#### [Try it]
Each entry below is to be restated word for word, with no pictures carried over.

[Data excerpts]
■ ■ ■ ■

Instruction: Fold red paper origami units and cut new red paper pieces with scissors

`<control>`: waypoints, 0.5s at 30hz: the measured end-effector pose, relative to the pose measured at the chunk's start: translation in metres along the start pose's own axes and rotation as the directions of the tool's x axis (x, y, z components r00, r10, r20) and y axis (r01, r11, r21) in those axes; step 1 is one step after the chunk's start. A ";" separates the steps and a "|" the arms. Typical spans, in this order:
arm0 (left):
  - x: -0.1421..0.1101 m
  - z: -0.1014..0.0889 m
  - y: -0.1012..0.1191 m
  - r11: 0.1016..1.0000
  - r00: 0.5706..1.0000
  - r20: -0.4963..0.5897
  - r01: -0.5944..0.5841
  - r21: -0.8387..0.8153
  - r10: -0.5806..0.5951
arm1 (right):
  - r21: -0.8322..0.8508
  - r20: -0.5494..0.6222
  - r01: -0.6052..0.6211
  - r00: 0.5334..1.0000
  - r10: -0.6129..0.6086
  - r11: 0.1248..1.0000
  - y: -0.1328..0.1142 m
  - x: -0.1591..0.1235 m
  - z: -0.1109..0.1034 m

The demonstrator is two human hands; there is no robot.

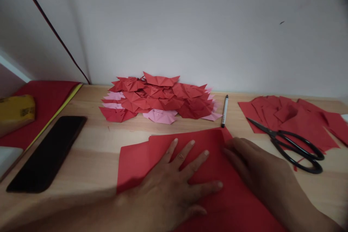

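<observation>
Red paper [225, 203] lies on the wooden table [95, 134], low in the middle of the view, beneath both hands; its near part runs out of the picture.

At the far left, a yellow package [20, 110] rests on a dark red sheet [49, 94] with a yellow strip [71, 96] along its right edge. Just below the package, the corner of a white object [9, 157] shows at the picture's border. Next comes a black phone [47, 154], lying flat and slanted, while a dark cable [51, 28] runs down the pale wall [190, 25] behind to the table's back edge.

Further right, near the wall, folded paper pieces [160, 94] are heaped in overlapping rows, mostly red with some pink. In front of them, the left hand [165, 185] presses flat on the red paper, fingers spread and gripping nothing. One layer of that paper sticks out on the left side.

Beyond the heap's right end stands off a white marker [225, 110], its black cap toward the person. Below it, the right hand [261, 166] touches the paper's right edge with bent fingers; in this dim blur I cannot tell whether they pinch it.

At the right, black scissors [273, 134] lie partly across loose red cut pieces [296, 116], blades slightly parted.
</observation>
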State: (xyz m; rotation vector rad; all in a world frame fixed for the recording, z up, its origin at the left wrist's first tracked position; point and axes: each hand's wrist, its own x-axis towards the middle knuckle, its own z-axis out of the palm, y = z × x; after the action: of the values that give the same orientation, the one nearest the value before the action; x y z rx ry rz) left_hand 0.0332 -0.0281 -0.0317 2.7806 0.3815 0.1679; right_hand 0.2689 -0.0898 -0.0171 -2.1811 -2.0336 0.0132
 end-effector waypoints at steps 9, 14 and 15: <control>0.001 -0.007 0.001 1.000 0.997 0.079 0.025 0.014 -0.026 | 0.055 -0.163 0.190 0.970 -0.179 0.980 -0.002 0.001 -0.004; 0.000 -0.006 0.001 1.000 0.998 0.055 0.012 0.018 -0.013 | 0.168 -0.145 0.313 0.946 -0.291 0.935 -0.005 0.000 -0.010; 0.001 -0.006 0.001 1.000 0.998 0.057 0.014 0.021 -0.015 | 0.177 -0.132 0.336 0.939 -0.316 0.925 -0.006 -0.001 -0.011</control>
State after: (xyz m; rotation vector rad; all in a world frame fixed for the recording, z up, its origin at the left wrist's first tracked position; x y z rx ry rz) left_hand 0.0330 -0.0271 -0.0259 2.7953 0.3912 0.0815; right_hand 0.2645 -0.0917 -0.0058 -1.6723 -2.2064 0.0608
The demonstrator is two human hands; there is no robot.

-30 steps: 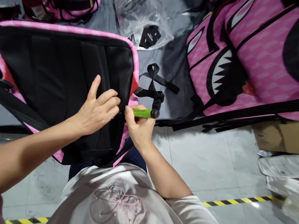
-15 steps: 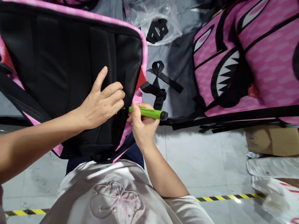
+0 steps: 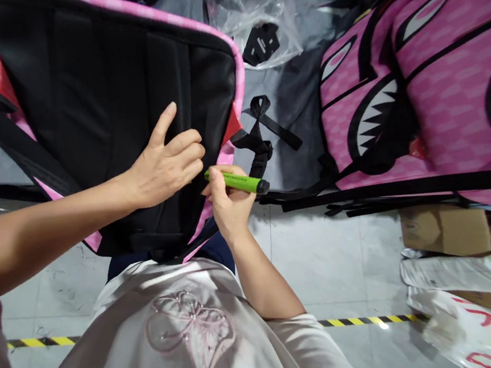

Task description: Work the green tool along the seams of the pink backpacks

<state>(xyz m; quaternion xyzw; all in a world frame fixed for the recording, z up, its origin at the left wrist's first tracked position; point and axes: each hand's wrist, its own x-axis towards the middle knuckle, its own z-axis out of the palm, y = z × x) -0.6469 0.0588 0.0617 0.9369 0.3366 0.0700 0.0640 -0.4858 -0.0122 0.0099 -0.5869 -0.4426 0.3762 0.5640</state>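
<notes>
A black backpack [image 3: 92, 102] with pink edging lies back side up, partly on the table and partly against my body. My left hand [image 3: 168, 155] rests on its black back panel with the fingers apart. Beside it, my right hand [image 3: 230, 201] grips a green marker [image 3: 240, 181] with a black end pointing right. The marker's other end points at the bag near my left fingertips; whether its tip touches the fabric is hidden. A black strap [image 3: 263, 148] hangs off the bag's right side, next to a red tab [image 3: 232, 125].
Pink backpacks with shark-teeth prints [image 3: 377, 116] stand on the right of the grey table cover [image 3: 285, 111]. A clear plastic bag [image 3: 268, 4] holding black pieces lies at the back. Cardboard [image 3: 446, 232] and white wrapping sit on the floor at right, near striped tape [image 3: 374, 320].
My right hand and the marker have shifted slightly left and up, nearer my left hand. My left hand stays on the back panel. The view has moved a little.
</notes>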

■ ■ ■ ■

#### [Result]
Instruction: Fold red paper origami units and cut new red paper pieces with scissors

`<control>`: waypoints, 0.5s at 30hz: the measured end-effector pose, relative to the pose measured at the chunk's start: translation in metres along the start pose's own axes and rotation as the directions of the tool's x axis (x, y, z components r00, r10, r20) and y axis (r01, r11, r21) in those axes; step 1 is one step after the chunk's start. A ";" separates the steps and a "|" the arms. Typical spans, in this order:
arm0 (left):
  - x: -0.1421..0.1101 m
  - z: -0.1014..0.0889 m
  - y: -0.1012..0.1191 m
  - r11: 0.1016..1.0000
  - r00: 0.5706..1.0000
  - r20: -0.4963..0.5897
  - r01: -0.5944..0.5841
  - r21: -0.8387..0.8153
  - r10: -0.5806..0.5951
arm1 (right):
  - r21: -0.8322..0.8508
  - r20: -0.5494..0.6222
  - r01: -0.6052..0.6211
  - r00: 0.5334..1.0000
  - r10: -0.6129..0.6086
  - r11: 0.1248..1.0000
  - y: -0.1328..0.1142 m
  - x: -0.1591..0.1235 m
  - z: -0.1109..0.1034 m

The demonstrator is two human hands; there is no robot.


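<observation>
Red paper [225, 203] lies on the wooden table [95, 134], low in the middle of the view, beneath both hands; its near part runs out of the picture.

At the far left, a yellow package [20, 110] rests on a dark red sheet [49, 94] with a yellow strip [71, 96] along its right edge. Just below the package, the corner of a white object [9, 157] shows at the picture's border. Next comes a black phone [47, 154], lying flat and slanted, while a dark cable [51, 28] runs down the pale wall [190, 25] behind to the table's back edge.

Further right, near the wall, folded paper pieces [160, 94] are heaped in overlapping rows, mostly red with some pink. In front of them, the left hand [165, 185] presses flat on the red paper, fingers spread and gripping nothing. One layer of that paper sticks out on the left side.

Beyond the heap's right end stands off a white marker [225, 110], its black cap toward the person. Below it, the right hand [261, 166] touches the paper's right edge with bent fingers; in this dim blur I cannot tell whether they pinch it.

At the right, black scissors [273, 134] lie partly across loose red cut pieces [296, 116], blades slightly parted.
</observation>
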State: (xyz m; rotation vector rad; all in a world frame fixed for the recording, z up, its origin at the left wrist's first tracked position; point and axes: each hand's wrist, its own x-axis towards the middle knuckle, its own z-axis out of the palm, y = z × x; after the action: of the values that give the same orientation, the one nearest the value before the action; x y z rx ry rz) left_hand 0.0332 -0.0281 -0.0317 2.7806 0.3815 0.1679; right_hand 0.2689 -0.0898 -0.0171 -2.1811 -2.0336 0.0132
 end-effector waypoints at steps 9, 14 and 15: <control>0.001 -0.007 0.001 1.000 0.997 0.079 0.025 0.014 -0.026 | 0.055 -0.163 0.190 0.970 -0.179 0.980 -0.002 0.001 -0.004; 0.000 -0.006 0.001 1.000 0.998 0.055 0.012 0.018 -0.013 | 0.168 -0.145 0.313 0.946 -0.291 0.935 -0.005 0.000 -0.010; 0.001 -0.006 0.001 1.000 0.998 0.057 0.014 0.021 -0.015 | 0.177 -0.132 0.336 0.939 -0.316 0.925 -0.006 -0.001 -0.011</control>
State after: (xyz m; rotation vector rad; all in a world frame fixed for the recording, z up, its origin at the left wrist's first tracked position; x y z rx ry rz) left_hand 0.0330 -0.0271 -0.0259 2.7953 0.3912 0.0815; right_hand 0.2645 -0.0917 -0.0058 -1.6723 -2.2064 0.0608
The demonstrator is two human hands; there is no robot.

-30 steps: 
-15 steps: 
+0 steps: 

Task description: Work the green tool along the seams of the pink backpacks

<state>(xyz m; quaternion xyzw; all in a world frame fixed for the recording, z up, its origin at the left wrist's first tracked position; point and axes: each hand's wrist, its own x-axis towards the middle knuckle, its own z-axis out of the palm, y = z × x) -0.6469 0.0588 0.0617 0.9369 0.3366 0.0700 0.0640 -0.4858 -0.0122 0.0099 -0.5869 -0.4426 0.3762 0.5640</state>
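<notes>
A black backpack [image 3: 92, 102] with pink edging lies back side up, partly on the table and partly against my body. My left hand [image 3: 168, 155] rests on its black back panel with the fingers apart. Beside it, my right hand [image 3: 230, 201] grips a green marker [image 3: 240, 181] with a black end pointing right. The marker's other end points at the bag near my left fingertips; whether its tip touches the fabric is hidden. A black strap [image 3: 263, 148] hangs off the bag's right side, next to a red tab [image 3: 232, 125].
Pink backpacks with shark-teeth prints [image 3: 377, 116] stand on the right of the grey table cover [image 3: 285, 111]. A clear plastic bag [image 3: 268, 4] holding black pieces lies at the back. Cardboard [image 3: 446, 232] and white wrapping sit on the floor at right, near striped tape [image 3: 374, 320].
My right hand and the marker have shifted slightly left and up, nearer my left hand. My left hand stays on the back panel. The view has moved a little.
</notes>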

No additional output is required.